Posted: Wed, 5th Nov 2003, 6:44pm
Post 37 of 39
Hahaha, good point Orion.
. Now that i see the picture, i have seen the dvx-100. Ive never used one, but i heard there were problems with the focus ring on it. I read somewhere that the ring doesnt stop turning or something, and it easily goes out of focus. I dont know, anybody know anything about it? or have anymore camera related things to say? to keep this post going?

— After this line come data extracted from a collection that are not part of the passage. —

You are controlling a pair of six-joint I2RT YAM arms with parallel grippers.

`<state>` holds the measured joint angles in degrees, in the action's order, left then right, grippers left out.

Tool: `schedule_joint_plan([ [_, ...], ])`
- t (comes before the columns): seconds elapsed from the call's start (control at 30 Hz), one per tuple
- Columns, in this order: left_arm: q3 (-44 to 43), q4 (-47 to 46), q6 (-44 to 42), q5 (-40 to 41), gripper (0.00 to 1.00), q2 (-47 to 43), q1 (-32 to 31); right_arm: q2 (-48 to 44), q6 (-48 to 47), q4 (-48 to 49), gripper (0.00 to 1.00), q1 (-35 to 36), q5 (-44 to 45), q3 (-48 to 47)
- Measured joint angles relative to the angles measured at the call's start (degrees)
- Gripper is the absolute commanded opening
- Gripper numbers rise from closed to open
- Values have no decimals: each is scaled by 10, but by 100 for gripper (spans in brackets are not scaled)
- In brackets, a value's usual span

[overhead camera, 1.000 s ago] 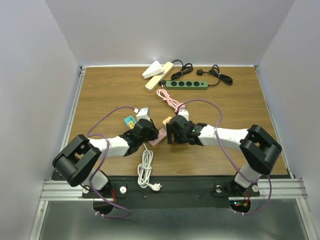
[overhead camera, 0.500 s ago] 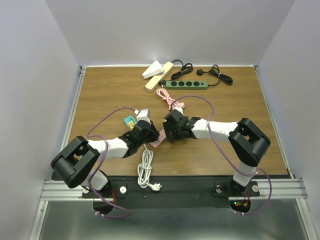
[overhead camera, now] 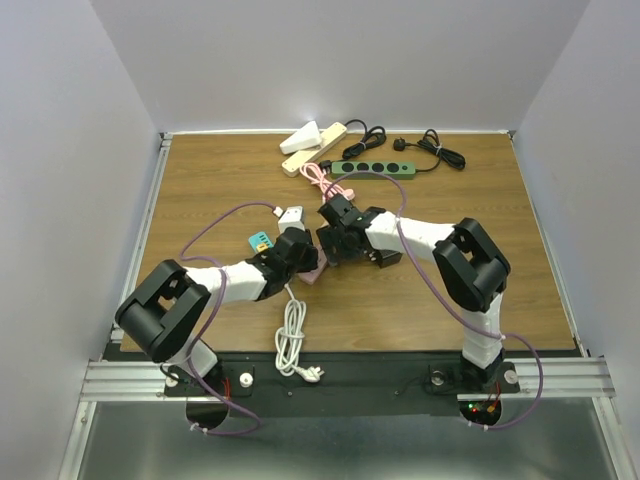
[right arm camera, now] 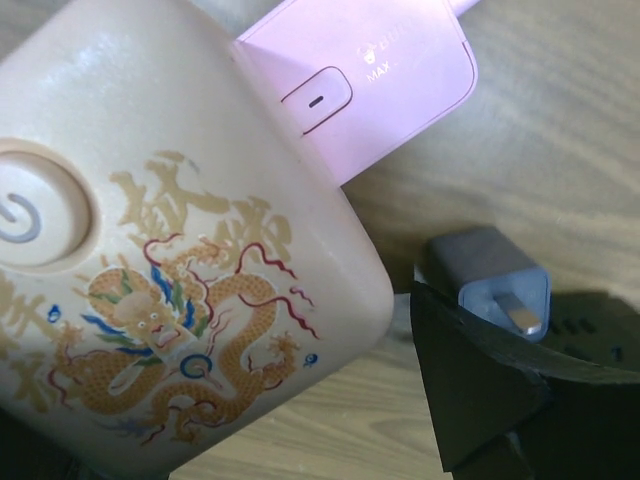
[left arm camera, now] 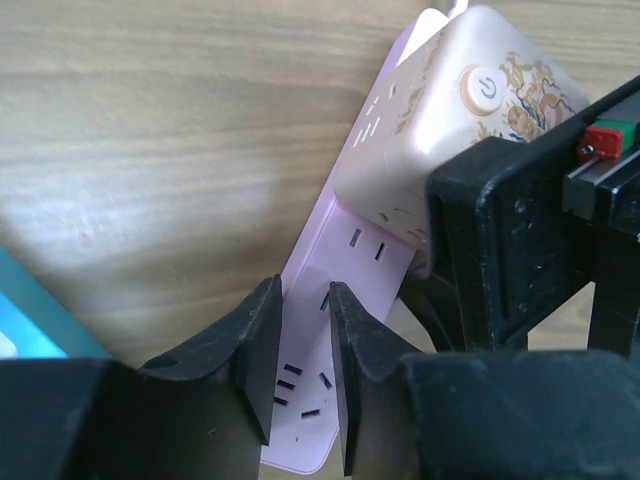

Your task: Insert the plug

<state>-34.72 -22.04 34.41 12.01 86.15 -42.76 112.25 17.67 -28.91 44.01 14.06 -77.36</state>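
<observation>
The plug, a cream block with a round power button and a printed dragon, sits on top of the pink power strip near the middle of the wooden table. It covers the strip's far half, and the strip's switch end shows past the block in the right wrist view. Whether its pins are fully home is hidden under the block.

The right gripper reaches in from the right and stands wide around the block. One black finger is right beside the block's side, but I cannot tell whether the claw is clenched on it or only straddling it. A small grey block lies just behind that finger.

The left gripper is over the strip's near half. Its two fingers are parted by a narrow gap with only the socket face showing between them, so it is released and grasps nothing.

A teal item lies just left of the left gripper. A coiled white cable lies near the front edge. A pink cable runs from the strip toward the back. There, a green power strip, a cream strip and black cables lie well apart from the arms
</observation>
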Motion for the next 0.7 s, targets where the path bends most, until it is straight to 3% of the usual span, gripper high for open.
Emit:
schedule_joint_plan([
  [0.2,-43,8,-20,4,36,37,22,35,-23,-6,87,-24,-13,-54],
  [0.43,-51,32,-31,-35,46,25,42,24,-24,38,94,-49,-22,-39],
  [0.7,-51,85,-41,-103,57,-9,41,-139,16,126,98,-78,-59,76],
])
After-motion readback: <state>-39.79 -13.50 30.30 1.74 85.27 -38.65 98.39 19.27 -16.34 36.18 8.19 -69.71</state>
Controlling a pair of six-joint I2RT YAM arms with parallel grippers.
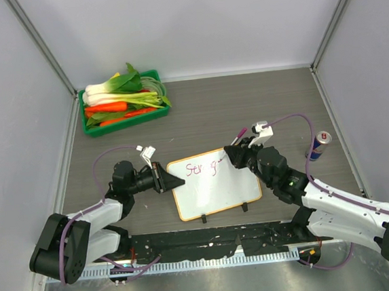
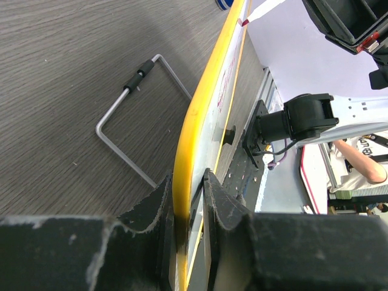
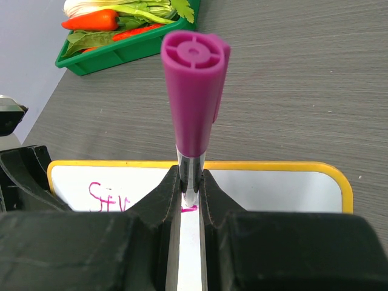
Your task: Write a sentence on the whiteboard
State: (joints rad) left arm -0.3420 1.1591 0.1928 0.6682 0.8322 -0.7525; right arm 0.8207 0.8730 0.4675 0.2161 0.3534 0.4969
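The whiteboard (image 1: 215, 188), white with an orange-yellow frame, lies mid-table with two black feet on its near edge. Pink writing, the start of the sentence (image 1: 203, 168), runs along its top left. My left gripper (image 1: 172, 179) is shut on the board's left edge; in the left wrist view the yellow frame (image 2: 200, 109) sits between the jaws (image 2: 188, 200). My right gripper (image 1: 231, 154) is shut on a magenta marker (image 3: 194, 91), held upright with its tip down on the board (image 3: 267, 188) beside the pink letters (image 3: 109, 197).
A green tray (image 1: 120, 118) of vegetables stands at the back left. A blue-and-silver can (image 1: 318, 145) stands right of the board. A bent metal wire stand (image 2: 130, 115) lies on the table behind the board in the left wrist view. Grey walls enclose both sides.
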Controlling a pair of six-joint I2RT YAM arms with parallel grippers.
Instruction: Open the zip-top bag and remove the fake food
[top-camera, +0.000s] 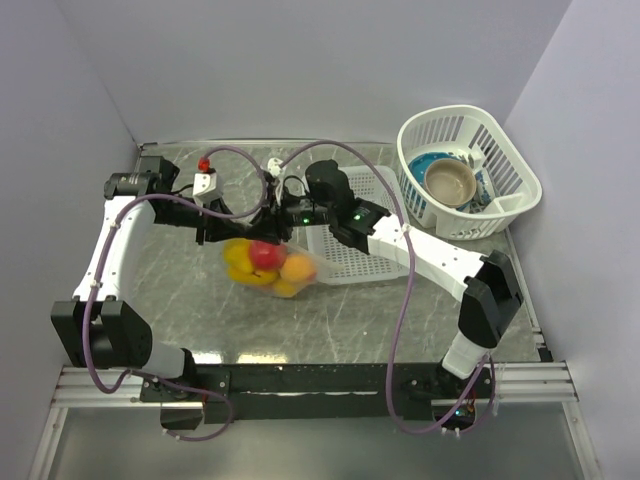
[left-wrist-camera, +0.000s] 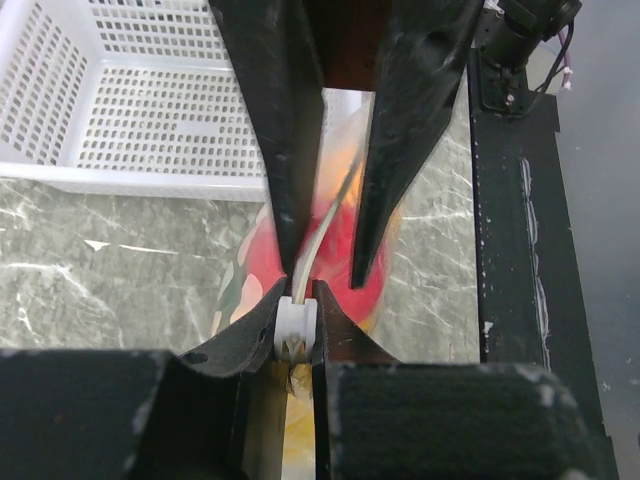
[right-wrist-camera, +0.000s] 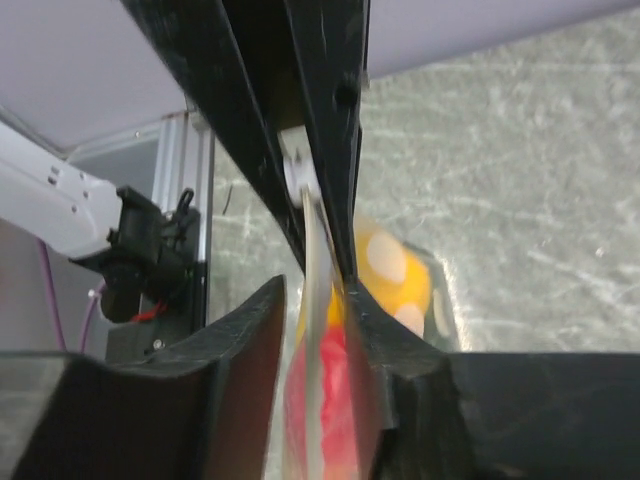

Posted: Wed, 5th Nov 2003, 6:47pm
Post 38 of 39
Oh ya, i looked in the yellow pages to find a camera shop here in phoenix. I found Camera repair, and that kinda thing. But no camera shop with video cameras to try out, or look at (best buy, circuit city, frys electronics. They all let you look, but they dont have "nice" cameras).
Posted: Fri, 14th Nov 2003, 1:54am
Post 39 of 39
Scroll down to Arizona. Try a few of these places for starters.
EDIT: Oh yeah. You don't want to look under "Camera", you want to look under "Video equipment", "Broadcast equipment" and "Video dealers."